**TASK DESCRIPTION**
Report every line of the listing below in which the string "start" appears.

**EXERCISE DATA**

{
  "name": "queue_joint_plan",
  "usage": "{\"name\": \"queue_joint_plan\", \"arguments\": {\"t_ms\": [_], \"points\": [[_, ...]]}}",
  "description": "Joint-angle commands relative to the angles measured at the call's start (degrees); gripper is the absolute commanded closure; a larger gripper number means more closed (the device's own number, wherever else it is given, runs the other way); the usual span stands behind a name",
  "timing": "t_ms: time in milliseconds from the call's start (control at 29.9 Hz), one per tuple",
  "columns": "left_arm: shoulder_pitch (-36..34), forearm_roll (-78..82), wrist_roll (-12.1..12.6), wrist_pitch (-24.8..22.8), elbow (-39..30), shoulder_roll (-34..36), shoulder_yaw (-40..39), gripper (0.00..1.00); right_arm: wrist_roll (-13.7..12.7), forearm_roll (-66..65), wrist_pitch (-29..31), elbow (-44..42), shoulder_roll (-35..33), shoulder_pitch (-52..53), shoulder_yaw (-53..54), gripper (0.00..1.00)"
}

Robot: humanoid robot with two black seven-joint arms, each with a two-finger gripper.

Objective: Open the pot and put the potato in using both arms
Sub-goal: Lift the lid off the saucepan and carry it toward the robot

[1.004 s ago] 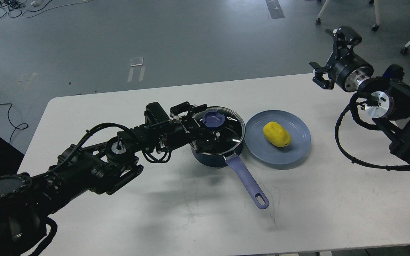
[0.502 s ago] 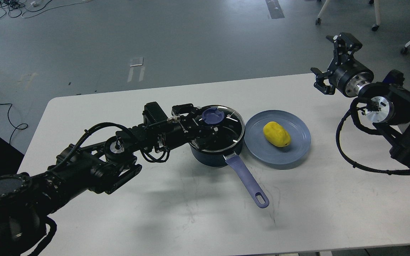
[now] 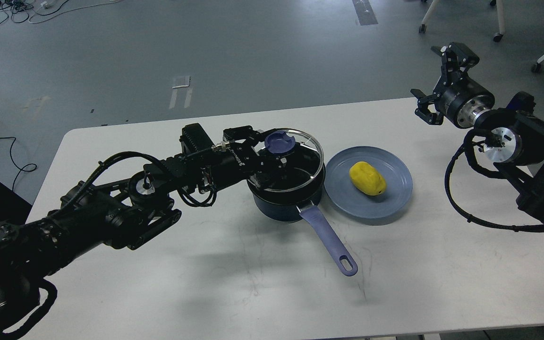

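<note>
The dark navy pot [image 3: 281, 208] stands mid-table, its lavender-blue handle [image 3: 329, 243] pointing toward the front right. My left gripper [image 3: 272, 146] is shut on the blue knob [image 3: 279, 141] of the glass lid [image 3: 295, 163], which is lifted a little above the pot's rim and sits slightly to the upper left of it. The yellow potato [image 3: 367, 178] lies on a light-blue plate [image 3: 395, 198] just right of the pot. My right gripper [image 3: 435, 82] is open and empty, held high beyond the table's far right edge.
The white table [image 3: 206, 283] carries only the pot and the plate. Chair legs and cables lie on the grey floor behind. The right arm's looped cable [image 3: 470, 212] hangs over the table's right side.
My left gripper has lifted the lid off the pot's rim and drawn it up and slightly left. The right gripper has shifted slightly. Pot, plate and potato have not moved.
</note>
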Motion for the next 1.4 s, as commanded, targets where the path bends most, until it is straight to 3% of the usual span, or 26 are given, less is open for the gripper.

**PROBLEM SOLUTION**
  "description": "Joint-angle commands relative to the angles measured at the call's start (degrees); gripper is the absolute commanded closure; a larger gripper number means more closed (the device's own number, wherever else it is given, runs the other way); the usual span stands behind a name",
  "timing": "t_ms: time in milliseconds from the call's start (control at 29.9 Hz), one per tuple",

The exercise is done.